# POI Category by Population

With this notebook you can correlate any value associated with a geo-reference with the Google popularity score. You
can upload your own file as a CSV. The only thing that is necessary to make it work is to have columns for latitude and
longitude and column headers.

The value columns can be specific to your use case, e.g., scooter bookings, sales in shops or crimes. The popularity
score is aggregated on a week. So ideally, the value columns that you want to correlate are aggregated on a weekly
timeframe as well.

As an example we are using an open data set from Uber that gives us the traversals of rides through specific hexagons.
You can find the raw data on [their open data platform]('https://movement.uber.com/?lang=en-US). We preprocessed the raw
data so that the traversals are already aggregated per week.

## 1. Set Parameters

1. Set the file path to your CSV and the delimiter. Simply place your file under `kuwala/resources` from within the
Jupyter environment or under `kuwala/common/jupyter/resources` from the repository root on your local file system.

In [1]:
file_path = '../resources/lisbon_uber_traversals.csv'
delimiter = ';'

2. Set the H3 resolution to aggregate the results on.

    To see the average size of a hexagon at a given resolution go to the
    [official H3 documentation](https://h3geo.org/docs/core-library/restable). The currently set resolution 8 has on
    average an edge length of 0.46 km which can be freely interpreted as a radius.

In [2]:
resolution = 8

3. Set the column names for the coordinates and the columns of the file you want to correlate.

In [3]:
lat_column = 'latitude'
lng_column = 'longitude'
value_columns = ['weekly_traversals']

4. You can provide polygon coordinates as a GeoJSON-conform array to select a subregion.

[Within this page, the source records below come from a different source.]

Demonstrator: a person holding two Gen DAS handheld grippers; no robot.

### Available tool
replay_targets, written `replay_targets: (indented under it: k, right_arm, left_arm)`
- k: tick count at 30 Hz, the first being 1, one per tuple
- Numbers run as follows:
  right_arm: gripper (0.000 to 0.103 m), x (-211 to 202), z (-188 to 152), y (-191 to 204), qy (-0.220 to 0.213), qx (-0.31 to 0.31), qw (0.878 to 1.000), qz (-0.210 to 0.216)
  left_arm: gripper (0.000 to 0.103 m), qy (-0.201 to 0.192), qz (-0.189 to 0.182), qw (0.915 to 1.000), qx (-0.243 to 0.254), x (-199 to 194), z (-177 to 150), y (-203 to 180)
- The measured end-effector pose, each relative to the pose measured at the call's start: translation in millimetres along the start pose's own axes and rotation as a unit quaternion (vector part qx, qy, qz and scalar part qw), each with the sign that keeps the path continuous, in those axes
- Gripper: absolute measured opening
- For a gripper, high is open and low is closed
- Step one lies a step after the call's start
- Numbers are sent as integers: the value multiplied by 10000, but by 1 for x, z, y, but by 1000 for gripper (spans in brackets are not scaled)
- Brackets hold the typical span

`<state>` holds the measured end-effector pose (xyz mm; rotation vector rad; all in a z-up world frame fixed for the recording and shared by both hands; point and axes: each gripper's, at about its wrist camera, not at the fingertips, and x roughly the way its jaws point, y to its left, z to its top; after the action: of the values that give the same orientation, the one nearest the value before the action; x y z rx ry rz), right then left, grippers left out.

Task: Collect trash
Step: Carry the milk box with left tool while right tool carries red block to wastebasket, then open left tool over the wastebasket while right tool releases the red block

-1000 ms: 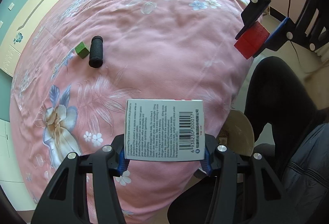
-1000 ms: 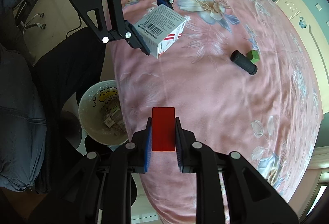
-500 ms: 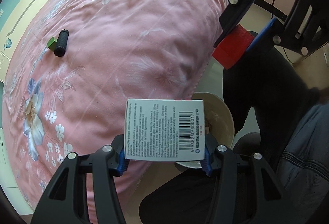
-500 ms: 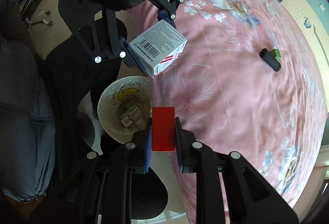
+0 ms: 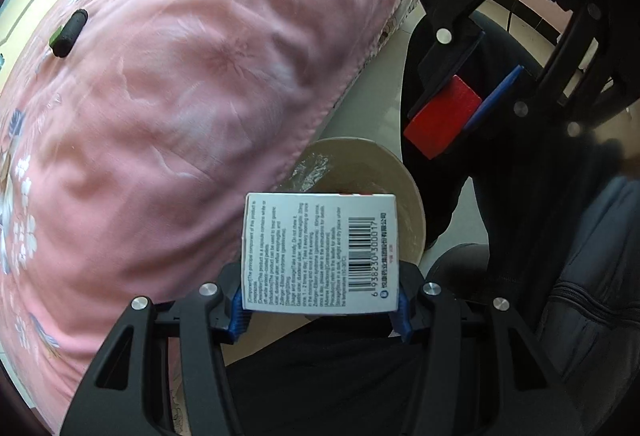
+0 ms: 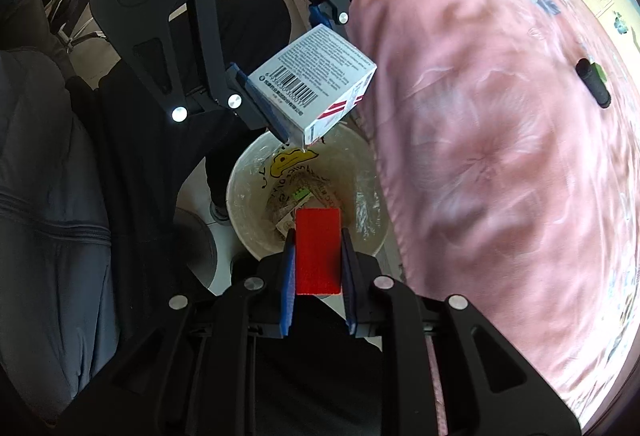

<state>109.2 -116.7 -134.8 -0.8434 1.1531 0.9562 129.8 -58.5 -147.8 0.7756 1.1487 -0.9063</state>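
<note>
Left wrist view: the left gripper (image 5: 320, 310) is clamped on a white medicine box (image 5: 320, 252), barcode side up, held over the near rim of a cream trash bin (image 5: 404, 171) beside the pink floral bedspread (image 5: 180, 95), where a black cylinder (image 5: 70, 33) with a green block (image 5: 54, 37) touching it lies far left, while the right gripper (image 5: 460, 103) at upper right is clamped on a red block (image 5: 442, 119). Right wrist view: the right gripper (image 6: 317, 276) grips the red block (image 6: 318, 250) above the near side of the bin (image 6: 248, 220), which holds paper scraps, and the left gripper (image 6: 280, 67) holds the tilted box (image 6: 312, 83) over the bin's far rim, with the cylinder (image 6: 594, 83) far right on the bedspread (image 6: 500, 155)
</note>
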Motion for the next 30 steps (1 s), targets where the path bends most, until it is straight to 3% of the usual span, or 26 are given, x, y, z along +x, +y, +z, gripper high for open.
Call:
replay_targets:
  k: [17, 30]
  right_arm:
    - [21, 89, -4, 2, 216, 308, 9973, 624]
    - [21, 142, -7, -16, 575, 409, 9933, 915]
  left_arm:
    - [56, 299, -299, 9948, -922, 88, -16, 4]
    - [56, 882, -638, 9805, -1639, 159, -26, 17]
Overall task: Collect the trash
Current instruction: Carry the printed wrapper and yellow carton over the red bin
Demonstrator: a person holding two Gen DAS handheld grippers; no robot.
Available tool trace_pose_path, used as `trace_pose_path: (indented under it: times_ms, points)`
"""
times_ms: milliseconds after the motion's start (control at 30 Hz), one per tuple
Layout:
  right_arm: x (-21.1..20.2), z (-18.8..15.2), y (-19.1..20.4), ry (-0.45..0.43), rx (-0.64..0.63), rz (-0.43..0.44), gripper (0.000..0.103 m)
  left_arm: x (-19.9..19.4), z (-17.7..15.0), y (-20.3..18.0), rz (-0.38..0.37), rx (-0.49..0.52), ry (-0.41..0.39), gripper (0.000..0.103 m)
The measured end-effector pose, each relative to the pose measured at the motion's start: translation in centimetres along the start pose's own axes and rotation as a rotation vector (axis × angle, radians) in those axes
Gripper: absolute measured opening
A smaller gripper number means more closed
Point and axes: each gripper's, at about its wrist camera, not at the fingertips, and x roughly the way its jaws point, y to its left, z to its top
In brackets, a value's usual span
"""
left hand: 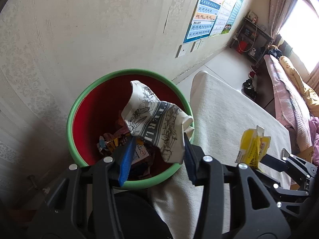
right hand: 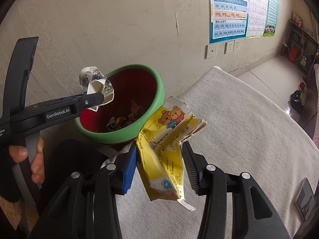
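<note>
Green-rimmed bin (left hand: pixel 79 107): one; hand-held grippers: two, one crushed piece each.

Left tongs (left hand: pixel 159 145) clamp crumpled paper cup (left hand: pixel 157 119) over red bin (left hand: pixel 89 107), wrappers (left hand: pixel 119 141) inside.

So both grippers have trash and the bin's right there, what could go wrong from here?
1. The crushed paper cup in the left gripper hangs over the bin's near rim; released now, it might bounce out.
2. The torn yellow box in the right gripper is still over the white cloth, short of the bin.
</note>
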Motion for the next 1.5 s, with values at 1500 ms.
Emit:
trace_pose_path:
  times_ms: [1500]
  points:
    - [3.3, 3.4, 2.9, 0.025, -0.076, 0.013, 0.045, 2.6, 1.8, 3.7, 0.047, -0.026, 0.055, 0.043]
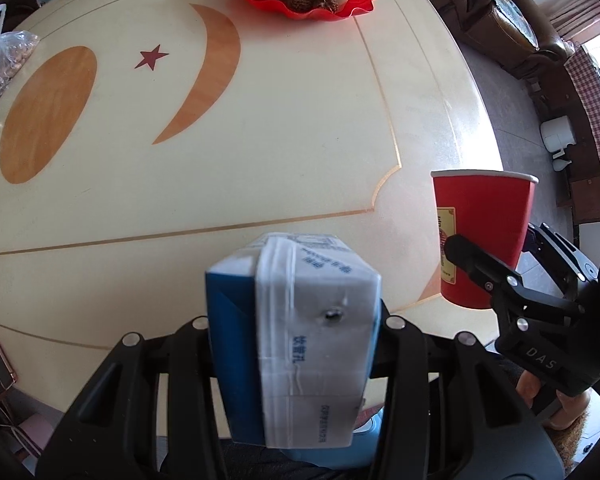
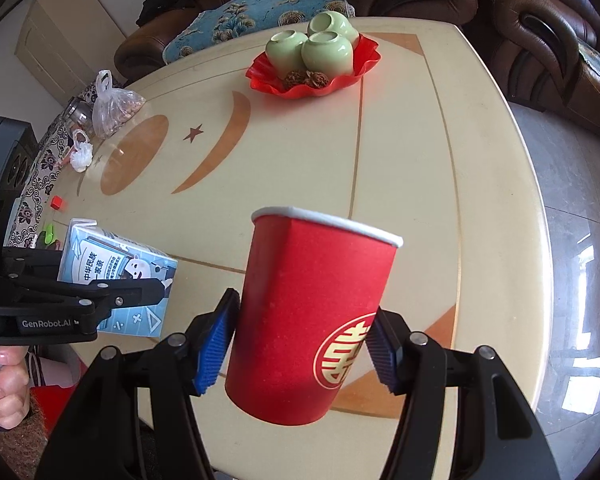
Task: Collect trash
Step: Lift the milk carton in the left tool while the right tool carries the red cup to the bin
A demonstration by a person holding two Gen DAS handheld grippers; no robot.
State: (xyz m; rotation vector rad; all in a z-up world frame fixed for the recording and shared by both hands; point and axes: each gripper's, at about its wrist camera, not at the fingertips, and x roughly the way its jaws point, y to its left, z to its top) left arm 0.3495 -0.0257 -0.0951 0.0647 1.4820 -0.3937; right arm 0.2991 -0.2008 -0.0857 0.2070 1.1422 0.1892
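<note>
My left gripper (image 1: 294, 320) is shut on a blue and white milk carton (image 1: 300, 340) and holds it above the near edge of the cream table (image 1: 300, 140). The carton also shows in the right wrist view (image 2: 116, 276), held by the left gripper (image 2: 140, 300). My right gripper (image 2: 300, 344) is shut on a red paper cup (image 2: 312, 320) with a gold emblem, upright and lifted over the table's near edge. The cup shows in the left wrist view (image 1: 482, 240) at the right, with the right gripper (image 1: 496, 264) on it.
A red dish (image 2: 314, 74) with green teacups and walnuts stands at the far side. A plastic bag of nuts (image 2: 114, 108), a small white bag (image 2: 81, 154), a jar (image 2: 76, 110) and a small red block (image 2: 57, 201) lie at the left. Brown sofas surround the table.
</note>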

Otherwise, data form the entire
database will be analyzed. (The default coordinates are a rough representation of Lisbon, Portugal.)

In [4]:
polygon_coords = '[[[-9.092559814453125,38.794500078219826],[-9.164314270019531,38.793429729760994],[-9.217529296875,38.76666579487878],[-9.216842651367188,38.68792166352608],[-9.12139892578125,38.70399894245585],[-9.0911865234375,38.74551518488265],[-9.092559814453125,38.794500078219826]]]'


## 2. Load dataframes

#### Create a Spark session that is used to load your file and connect to the Neo4j instance .

In [5]:
from kuwala.modules.common import get_spark_session

sp = get_spark_session(memory_in_gb=16)



:: loading settings :: url = jar:file:/usr/local/spark-3.1.2-bin-hadoop3.2/jars/ivy-2.4.0.jar!/org/apache/ivy/core/settings/ivysettings.xml


Ivy Default Cache set to: /home/jovyan/.ivy2/cache
The jars for the packages stored in: /home/jovyan/.ivy2/jars
neo4j-contrib#neo4j-connector-apache-spark_2.12 added as a dependency
:: resolving dependencies :: org.apache.spark#spark-submit-parent-977ee0d0-3b59-45e9-ab25-7a06a7481bd3;1.0
	confs: [default]
	found neo4j-contrib#neo4j-connector-apache-spark_2.12;4.0.1_for_spark_3 in spark-packages
downloading https://repos.spark-packages.org/neo4j-contrib/neo4j-connector-apache-spark_2.12/4.0.1_for_spark_3/neo4j-connector-apache-spark_2.12-4.0.1_for_spark_3.jar ...
	[SUCCESSFUL ] neo4j-contrib#neo4j-connector-apache-spark_2.12;4.0.1_for_spark_3!neo4j-connector-apache-spark_2.12.jar (773ms)
:: resolution report :: resolve 4433ms :: artifacts dl 778ms
	:: modules in use:
	neo4j-contrib#neo4j-connector-apache-spark_2.12;4.0.1_for_spark_3 from spark-packages in [default]
	---------------------------------------------------------------------
	|                  |            modules            

#### Load the file

In [6]:
import json
from geojson import Polygon
from kuwala.modules.common import add_h3_index_column, polyfill_polygon

df_file = sp.read.option('delimiter', delimiter).csv(file_path, header=True)
df_file = add_h3_index_column(df=df_file, lat_column=lat_column, lng_column=lng_column, resolution=resolution)

if polygon_coords:
    polygon_coords_json = json.loads(polygon_coords)
    polygon = Polygon(polygon_coords_json)
    h3_index_in_polygon = list(polyfill_polygon(polygon=polygon, resolution=resolution))
    df_file = df_file.filter(df_file.h3_index.isin(h3_index_in_polygon))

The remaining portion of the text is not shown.